Beginning at the top of the data below, restate every line word for word until the line containing "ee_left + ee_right" has been included, and omit the pictures.

**Source data:**
=-=-=

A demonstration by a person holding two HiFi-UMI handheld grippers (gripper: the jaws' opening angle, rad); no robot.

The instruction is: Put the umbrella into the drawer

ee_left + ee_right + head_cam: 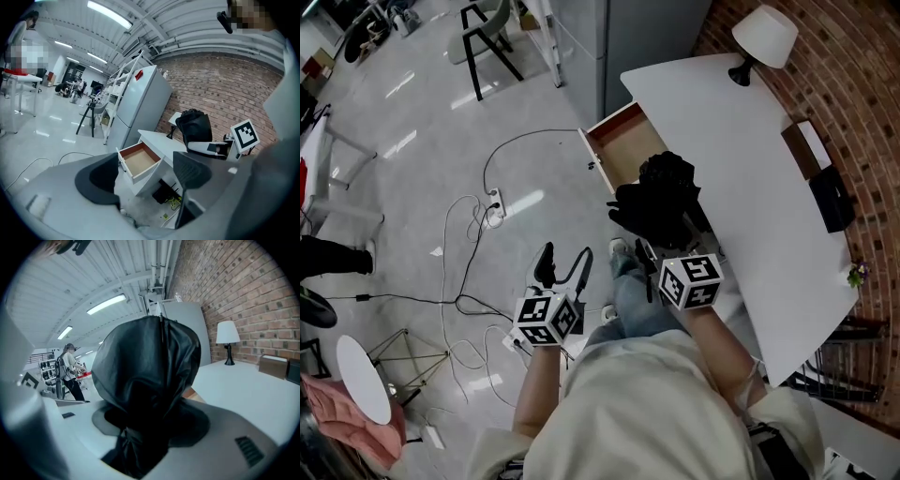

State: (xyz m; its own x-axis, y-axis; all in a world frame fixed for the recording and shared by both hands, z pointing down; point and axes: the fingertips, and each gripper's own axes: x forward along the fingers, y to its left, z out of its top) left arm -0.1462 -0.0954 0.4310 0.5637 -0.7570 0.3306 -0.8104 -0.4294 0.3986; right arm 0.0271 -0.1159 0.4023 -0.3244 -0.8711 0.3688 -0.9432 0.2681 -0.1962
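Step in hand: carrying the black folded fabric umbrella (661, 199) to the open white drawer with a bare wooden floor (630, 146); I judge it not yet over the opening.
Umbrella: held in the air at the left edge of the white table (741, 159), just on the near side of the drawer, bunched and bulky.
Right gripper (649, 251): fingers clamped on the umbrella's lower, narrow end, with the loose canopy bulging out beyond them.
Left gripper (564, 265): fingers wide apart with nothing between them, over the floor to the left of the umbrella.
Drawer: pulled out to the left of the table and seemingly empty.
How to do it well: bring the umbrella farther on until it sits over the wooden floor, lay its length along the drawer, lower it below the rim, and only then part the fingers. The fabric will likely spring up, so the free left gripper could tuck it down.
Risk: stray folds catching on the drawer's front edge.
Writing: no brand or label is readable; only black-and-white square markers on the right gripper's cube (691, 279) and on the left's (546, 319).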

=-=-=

**Solution for this exercise:**
A demonstration by a person holding two HiFi-UMI handheld grippers (gripper: the jaws' opening angle, rad); no robot.

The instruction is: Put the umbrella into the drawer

ee_left + ee_right + head_cam: 

There is no more to this answer.